While Maribona proudly makes concessions to the American culinary way, he is steadfast in his commitment to keeping the culture of the restaurant Latin; all front-of-the-house servers must be able to speak Spanish.
And even though Portland's Cuban and Caribbean community is tiny, it's the members of this tribe who seem to hover perennially in Maribona's peripheral vision. He switches into his Cuban-American accent to give these expats' perspectives--"Eh, John, why do you fry the yucca? You should boil the yucca." Clearly, he loves telling these stories; they're proof he has done what he set out to do--create a place where he can be Cuban.
If you have elastic-waist pants, you might want to wear them to Pambiche. The pre-Castro-sized portions are enough to make anyone question the indulgences of a free-market society, but the beyond-reasonable prices for many of the dishes put the shine on capitalism.
When the season's right, the fried, ripe plantains are a must. These sticky, black slices of the bananalike fruit look like something you'd find stuck to your shoe, but they're sweet and chewy, and when you dump the chunky salsa on top, the sharply acidic tomatoes and onions tango with the mellow, caramelized plantains.

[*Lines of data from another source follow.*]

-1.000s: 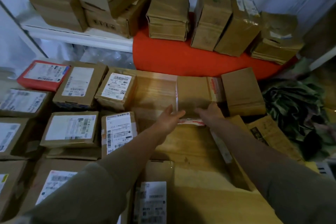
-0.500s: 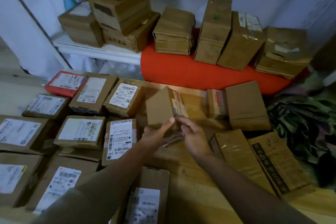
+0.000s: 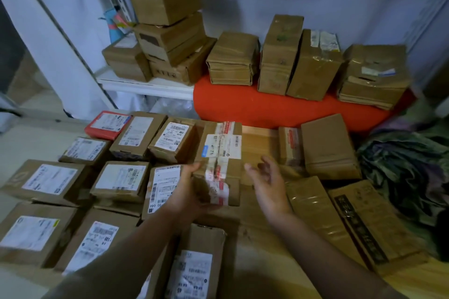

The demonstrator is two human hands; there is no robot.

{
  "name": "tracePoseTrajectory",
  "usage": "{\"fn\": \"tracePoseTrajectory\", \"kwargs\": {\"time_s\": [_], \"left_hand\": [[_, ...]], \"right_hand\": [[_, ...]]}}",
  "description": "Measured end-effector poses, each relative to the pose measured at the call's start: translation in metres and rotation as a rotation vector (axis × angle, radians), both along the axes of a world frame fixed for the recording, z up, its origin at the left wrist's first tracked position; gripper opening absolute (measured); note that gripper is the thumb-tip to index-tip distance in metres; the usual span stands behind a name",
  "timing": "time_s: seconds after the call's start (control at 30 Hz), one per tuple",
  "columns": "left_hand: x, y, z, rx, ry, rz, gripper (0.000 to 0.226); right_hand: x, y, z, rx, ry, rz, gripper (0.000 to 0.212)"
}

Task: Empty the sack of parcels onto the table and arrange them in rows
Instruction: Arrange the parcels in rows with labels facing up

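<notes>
Brown cardboard wrapped in white and red printed tape makes up the parcel (image 3: 220, 162) that is gripped at its near left corner by the left hand (image 3: 188, 192), its far end resting in line with the back row of labelled parcels (image 3: 136, 133) on the wooden table (image 3: 260, 262). At three o'clock from it the right hand (image 3: 267, 182) is held clear of it, fingers spread and empty. At three o'clock of that hand, two plain boxes (image 3: 328, 147) are seen, and the green sack (image 3: 408, 170) is seen beyond them.
</notes>
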State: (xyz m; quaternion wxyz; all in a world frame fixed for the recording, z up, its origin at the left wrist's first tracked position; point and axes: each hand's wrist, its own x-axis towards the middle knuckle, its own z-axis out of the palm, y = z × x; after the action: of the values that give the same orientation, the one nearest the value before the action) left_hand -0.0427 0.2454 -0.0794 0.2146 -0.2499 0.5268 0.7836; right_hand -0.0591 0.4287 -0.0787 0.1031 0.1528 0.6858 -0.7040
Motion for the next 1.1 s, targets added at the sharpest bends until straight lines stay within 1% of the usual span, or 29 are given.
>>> {"fn": "tracePoseTrajectory", "kwargs": {"time_s": [0.03, 0.07, 0.13, 0.2, 0.27, 0.37, 0.43, 0.5, 0.57, 0.63, 0.67, 0.73, 0.83, 0.93, 1.0, 1.03, 1.1], "left_hand": [[0.001, 0.000, 0.002, 0.059, -0.002, 0.009, 0.060], [0.000, 0.002, 0.003, 0.119, -0.010, 0.025, 0.063], [0.000, 0.006, 0.005, 0.215, -0.011, 0.050, 0.066], [-0.001, 0.010, 0.006, 0.244, -0.016, 0.064, 0.068], [0.000, 0.010, 0.004, 0.244, -0.007, 0.060, 0.069], [0.000, 0.007, -0.002, 0.150, 0.015, 0.050, 0.065], [0.000, 0.005, -0.006, 0.087, 0.034, 0.027, 0.061], [0.000, 0.000, -0.008, 0.021, 0.028, 0.003, 0.056], [-0.001, -0.004, -0.007, -0.103, -0.012, -0.010, 0.049], [-0.002, -0.006, -0.003, -0.314, -0.053, 0.005, 0.043], [-0.002, -0.009, -0.002, -0.435, -0.029, 0.013, 0.040], [-0.001, -0.014, 0.000, -0.620, 0.099, 0.043, 0.033], [-0.002, -0.030, -0.002, -0.853, 0.261, 0.060, 0.025], [-0.007, -0.052, -0.016, -1.045, 0.373, 0.013, 0.024], [-0.009, -0.064, -0.026, -1.119, 0.389, -0.031, 0.022], [-0.011, -0.067, -0.027, -1.172, 0.374, -0.080, 0.025], [-0.012, -0.071, -0.032, -1.276, 0.323, -0.235, 0.039]], "right_hand": [[0.003, 0.001, 0.001, -0.032, -0.063, 0.038, 0.062], [0.007, 0.001, 0.004, -0.047, -0.114, 0.089, 0.068], [0.014, 0.000, 0.009, -0.073, -0.180, 0.173, 0.068], [0.017, -0.002, 0.011, -0.073, -0.182, 0.201, 0.067], [0.016, -0.003, 0.008, -0.071, -0.184, 0.202, 0.075], [0.012, -0.004, 0.008, -0.069, -0.202, 0.221, 0.091], [0.011, -0.006, 0.009, -0.054, -0.245, 0.232, 0.086], [0.009, -0.008, 0.006, -0.028, -0.291, 0.221, 0.071], [0.005, -0.011, 0.000, -0.014, -0.327, 0.186, 0.062], [0.000, -0.015, -0.006, -0.025, -0.370, 0.129, 0.058], [-0.002, -0.018, -0.008, -0.035, -0.396, 0.101, 0.055], [-0.008, -0.024, -0.017, -0.044, -0.437, 0.066, 0.052], [-0.021, -0.035, -0.030, -0.024, -0.465, 0.057, 0.057], [-0.041, -0.051, -0.037, 0.008, -0.427, 0.077, 0.057], [-0.055, -0.061, -0.038, 0.045, -0.385, 0.104, 0.060], [-0.060, -0.065, -0.037, 0.087, -0.379, 0.118, 0.065], [-0.065, -0.072, -0.037, 0.174, -0.401, 0.163, 0.076]]}}
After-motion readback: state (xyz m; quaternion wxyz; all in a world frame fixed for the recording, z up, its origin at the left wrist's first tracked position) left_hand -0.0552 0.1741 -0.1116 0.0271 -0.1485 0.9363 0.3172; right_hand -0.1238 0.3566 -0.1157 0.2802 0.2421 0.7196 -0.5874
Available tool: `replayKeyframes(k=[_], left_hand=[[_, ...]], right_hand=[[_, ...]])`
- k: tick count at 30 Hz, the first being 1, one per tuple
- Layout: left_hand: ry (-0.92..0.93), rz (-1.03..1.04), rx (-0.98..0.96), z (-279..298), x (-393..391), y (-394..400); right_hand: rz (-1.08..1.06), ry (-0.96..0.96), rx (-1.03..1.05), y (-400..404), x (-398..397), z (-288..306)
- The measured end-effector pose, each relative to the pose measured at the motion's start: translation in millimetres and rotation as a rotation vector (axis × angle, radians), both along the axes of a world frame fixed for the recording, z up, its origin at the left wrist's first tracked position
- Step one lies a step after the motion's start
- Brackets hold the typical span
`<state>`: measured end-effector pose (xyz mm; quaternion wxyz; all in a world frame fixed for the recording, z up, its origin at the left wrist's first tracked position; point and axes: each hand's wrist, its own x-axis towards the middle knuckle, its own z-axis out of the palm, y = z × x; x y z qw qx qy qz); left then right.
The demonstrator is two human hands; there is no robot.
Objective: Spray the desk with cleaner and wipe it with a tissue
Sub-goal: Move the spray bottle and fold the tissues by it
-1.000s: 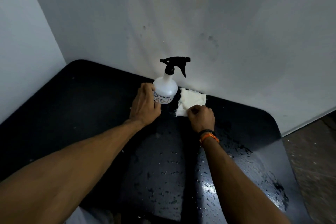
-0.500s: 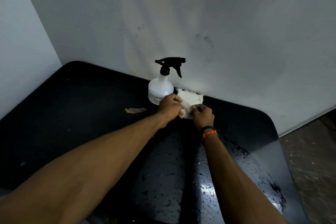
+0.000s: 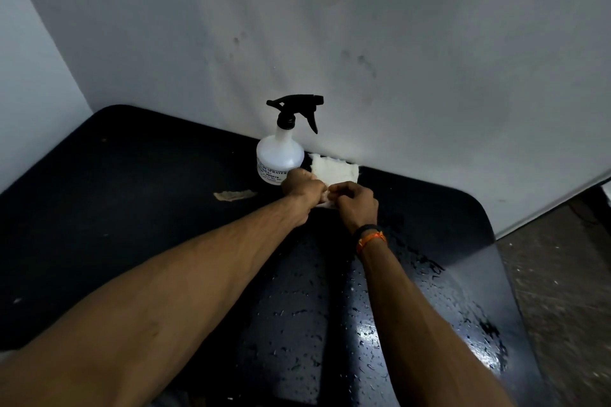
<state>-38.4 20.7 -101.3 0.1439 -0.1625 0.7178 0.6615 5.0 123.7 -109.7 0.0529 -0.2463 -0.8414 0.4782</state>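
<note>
Pinching the crumpled white tissue (image 3: pixel 334 171), both curled grips, left hand (image 3: pixel 302 187) and right hand (image 3: pixel 355 203), ready it; next, wiping the wet black worktop (image 3: pixel 132 208).

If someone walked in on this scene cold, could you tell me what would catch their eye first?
Probably the white spray bottle with its black trigger, upright at the back of the black desk against the wall. Just right of it, the left hand and right hand both pinch a white tissue. Nearer the camera, spray droplets glisten on the desk.
</note>
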Motion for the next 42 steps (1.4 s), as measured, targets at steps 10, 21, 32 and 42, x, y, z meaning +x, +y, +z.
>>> replayKeyframes(k=[10, 21, 32, 42], left_hand=[[0.127, -0.143, -0.418, 3.1, 6.9, -19.6], [0.565, -0.390, -0.815, -7.0, 22.9, -58.7], [0.490, -0.009, -0.842, 3.9, 19.7, -81.9], [0.566, -0.122, -0.693, 8.2, 4.2, -80.5]], right_hand=[[0.098, -0.064, 0.223, -0.3, -0.5, -2.5], [0.244, -0.014, 0.685, -10.4, 9.8, -2.0], [0.461, -0.095, 0.838, -24.4, 16.6, -24.9], [0.511, -0.214, 0.820, -22.0, 16.6, -32.3]])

Most dinners come on an oversized plate, every inch crammed with different tastes. A good example is the rabo encendido ("oxtails on fire"), a platter of bony cow's tail braised in a red-wine sauce. It's not quite as spicy as the name implies, but it's got a kick and the rich savor of boeuf bourguignon. A molded mound of rice, here served wet and loose to mix with the wine sauce, takes up one corner of the plate. The other is filled with ensalada caribe–a, a zingy, bright salad of red and green cabbage strips tossed with grated carrots, lime juice and parsley. Nestled on the sides are light and crunchy corn fritters that clean the palate between tastes. All this for $11.50.
Pambiche's tweaked Cuban desserts hew closest to Maribona's vision of culinary apambichao. A seemingly endless, uniformly enticing assortment of dramatic pies, cakes and custards awaits you in the front dessert case. A perennial favorite is la banana borracha--spongy banana rum cake that's layered with custard, topped with a creamy icing and served with fruit salsas on the side.
Maribona has recently opened another Cuban outpost with his brother Joe (see Ca–ita listing, page 25), and the success of his business has afforded him the opportunity to buy the building that houses Pambiche. And unlike some restaurants that become popular and then decide they can skate by with less effort, less hospitality and less care, Pambiche has only rolled this cigar of an eatery even tighter.